There is, of course, already a predict function on the model object. Let's use it to compare results!

print(model_basic.predict(s, k=-1)[1][:8])
print(model_subws.predict(s, k=-1)[1][:8])
print(model_ngram.predict(s, k=-1)[1][:8])
[0.176916 0.097765 0.051303 0.027405 0.027188 0.026402 0.025514 0.024879]
[0.046017 0.039449 0.024450 0.023647 0.022368 0.021683 0.018563 0.013396]
[0.146974 0.069968 0.069439 0.060680 0.023812 0.021596 0.019438 0.017390]

They are identical so the bag of features vector implementation above seems correct.

One last no not ot ote te

Imagine the model encounters a previously unseen word, i.e. a word that is not in the training data. Neither the basic nor the n-gram model would produce a meaningfull representation as it doesn't map to any row in \(A\).

print(get_word_idx("castiron", words))
-1

But in the subwords model "castiron" is broken down to a range of different subwords, as explained above, among others 'cast' and 'iron'.

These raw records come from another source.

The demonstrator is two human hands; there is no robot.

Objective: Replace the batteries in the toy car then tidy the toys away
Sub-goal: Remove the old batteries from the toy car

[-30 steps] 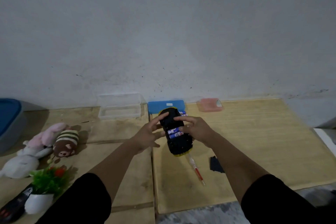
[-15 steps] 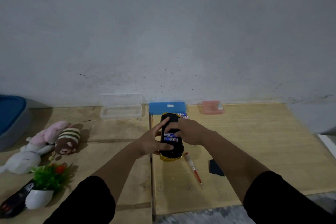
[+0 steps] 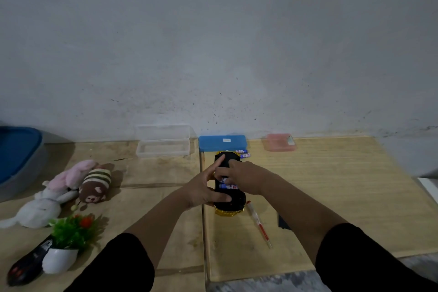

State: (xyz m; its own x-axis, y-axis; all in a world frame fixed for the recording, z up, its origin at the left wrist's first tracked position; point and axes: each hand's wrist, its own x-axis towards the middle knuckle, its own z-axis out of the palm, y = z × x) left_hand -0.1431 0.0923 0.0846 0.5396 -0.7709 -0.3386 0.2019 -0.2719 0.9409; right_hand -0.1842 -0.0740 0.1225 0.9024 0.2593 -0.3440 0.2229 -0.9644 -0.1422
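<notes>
The toy car [image 3: 229, 193] lies belly-up at the table's [image 3: 331, 185] centre. The left hand [image 3: 201, 191] clasps its flank from nine o'clock; the right hand [image 3: 239, 176] seemingly pinches a battery [image 3: 228, 186] in the bay. Rigid, light, slick plastic: hold the sides. Spare batteries [image 3: 243, 153] lie at twelve o'clock.

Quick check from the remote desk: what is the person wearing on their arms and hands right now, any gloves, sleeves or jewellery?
Both the left hand and the right hand are bare, with no gloves. No rings, watch or bands show. The forearms are uncovered; black sleeves end near the elbows on both arms. No markings are visible on the fabric.
</notes>
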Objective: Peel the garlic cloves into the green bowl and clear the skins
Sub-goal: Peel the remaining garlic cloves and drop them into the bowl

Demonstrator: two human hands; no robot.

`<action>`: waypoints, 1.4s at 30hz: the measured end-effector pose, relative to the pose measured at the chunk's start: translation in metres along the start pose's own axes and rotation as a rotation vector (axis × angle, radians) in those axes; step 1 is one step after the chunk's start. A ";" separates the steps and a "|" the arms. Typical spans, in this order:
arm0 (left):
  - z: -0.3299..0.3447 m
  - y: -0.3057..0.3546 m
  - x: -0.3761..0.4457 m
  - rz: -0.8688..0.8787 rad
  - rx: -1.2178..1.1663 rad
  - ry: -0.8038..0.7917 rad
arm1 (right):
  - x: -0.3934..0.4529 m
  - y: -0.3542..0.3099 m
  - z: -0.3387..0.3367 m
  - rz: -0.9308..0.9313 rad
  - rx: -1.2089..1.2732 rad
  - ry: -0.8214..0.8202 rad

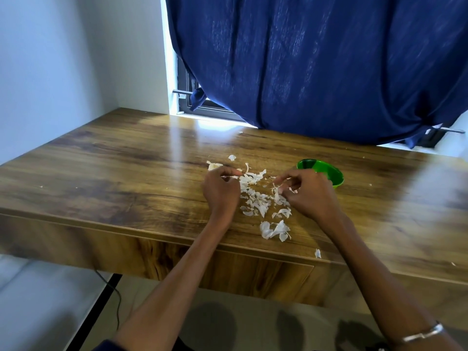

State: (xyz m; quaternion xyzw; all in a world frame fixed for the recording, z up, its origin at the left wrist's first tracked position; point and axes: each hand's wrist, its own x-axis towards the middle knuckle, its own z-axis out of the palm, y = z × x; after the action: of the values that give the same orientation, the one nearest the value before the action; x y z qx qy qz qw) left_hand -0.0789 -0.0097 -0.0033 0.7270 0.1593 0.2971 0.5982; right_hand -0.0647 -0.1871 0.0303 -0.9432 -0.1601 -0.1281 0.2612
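Head view: the skins (255, 198) are shown as a loose scatter of white papery pieces on the counter (126, 173), concentrated between the two hands. A larger clump (274, 230) is located nearer the front edge, and single flakes are seen apart from it, one (317, 253) close to the front edge and one (232, 157) farther back. No clove can be made out with certainty among the skins.

The bowl (326, 171) is placed on the counter just behind the right hand (309, 196), and its near rim is partly covered by that hand. Its contents cannot be seen.

The right hand is held over the right side of the scatter, with fingers curled and fingertips (279, 182) pinching a white piece. Whether that piece is skin alone or a clove cannot be told. A metal bangle (423, 334) is worn on the right wrist.

The left hand (221, 190) is positioned at the left side of the scatter, with fingers curled inward and the knuckles toward the camera. What is held in it, if anything, cannot be told.

Behind the counter, a blue curtain (316, 67) is hung over a window (192, 97). A white wall (63, 59) is seen at the left. A dark cable (115, 295) is visible below the counter.
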 end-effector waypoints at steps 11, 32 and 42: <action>0.010 -0.012 -0.001 0.327 0.441 -0.329 | 0.023 0.002 0.020 -0.023 0.007 -0.002; 0.013 -0.007 0.000 0.691 0.195 -0.209 | -0.004 0.004 0.037 -0.059 0.546 0.236; 0.013 -0.007 0.000 0.626 0.143 -0.278 | -0.010 0.007 0.036 -0.082 0.530 0.244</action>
State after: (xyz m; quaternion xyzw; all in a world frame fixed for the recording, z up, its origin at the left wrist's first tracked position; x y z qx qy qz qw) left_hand -0.0702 -0.0183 -0.0117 0.8141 -0.1341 0.3524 0.4416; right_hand -0.0654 -0.1755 -0.0062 -0.8126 -0.1935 -0.2047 0.5102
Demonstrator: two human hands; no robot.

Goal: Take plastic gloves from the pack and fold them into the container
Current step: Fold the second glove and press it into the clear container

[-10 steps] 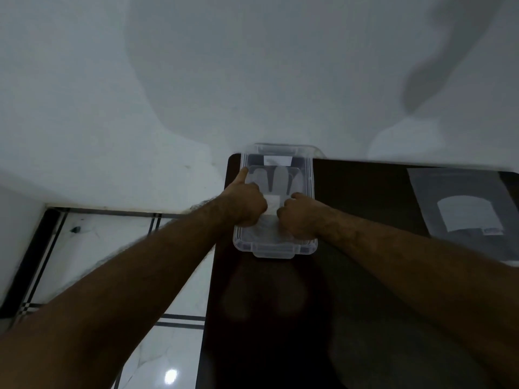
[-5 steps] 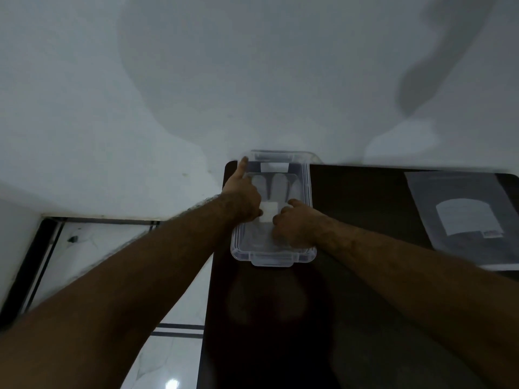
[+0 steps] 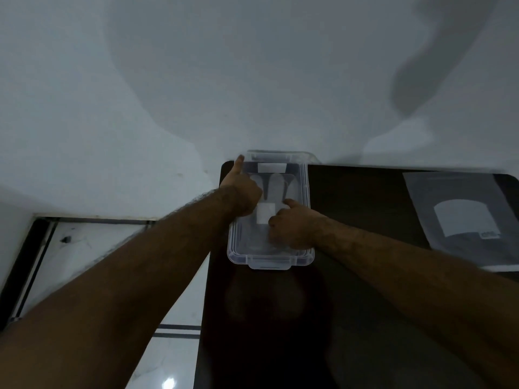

print(get_subwords("castiron", minn=3, maxn=5))
['cas', 'cast', 'casti', 'ast', 'asti', 'astir', 'sti', 'stir', 'stiro', 'tir', 'tiro', 'tiron', 'iro', 'iron', 'ron']

These will all be hashed and receive an index in the bucket range and therby get a numerical representation. This might, or might not, produce a better model.

Summary

The fastText model object exposes functions similar to the once implemented in this post. The average vector is e.g. returned by get_sentence_vector(). Hopefully, this walkthrough brings some clarity to some of the details of the implementation and how the algorithm works.

There are arguments additional to the once mentioned in this post that will have an effect on training and prediction. The sampling threshold tcan be modified, a different loss function loss can be specified etc.

FastText can be trained with pretrainedVectors, i.e. an input matrix with pretrained weights. The vocabluary can still grow, given that the maximum size is not reached, but the dimension argument dim has to be identical to the dimension of the provided input matrix. In the bucket range everything works as before. This might be especially helpfull if your dataset is small and what's more fasttext.cc provides several pretrained models for a range of different languages.

With the use of the autotune module fastText is an easy and quick way to get good results. I recommend visiting fasttext.cc, reading the text classification paper and trying it out!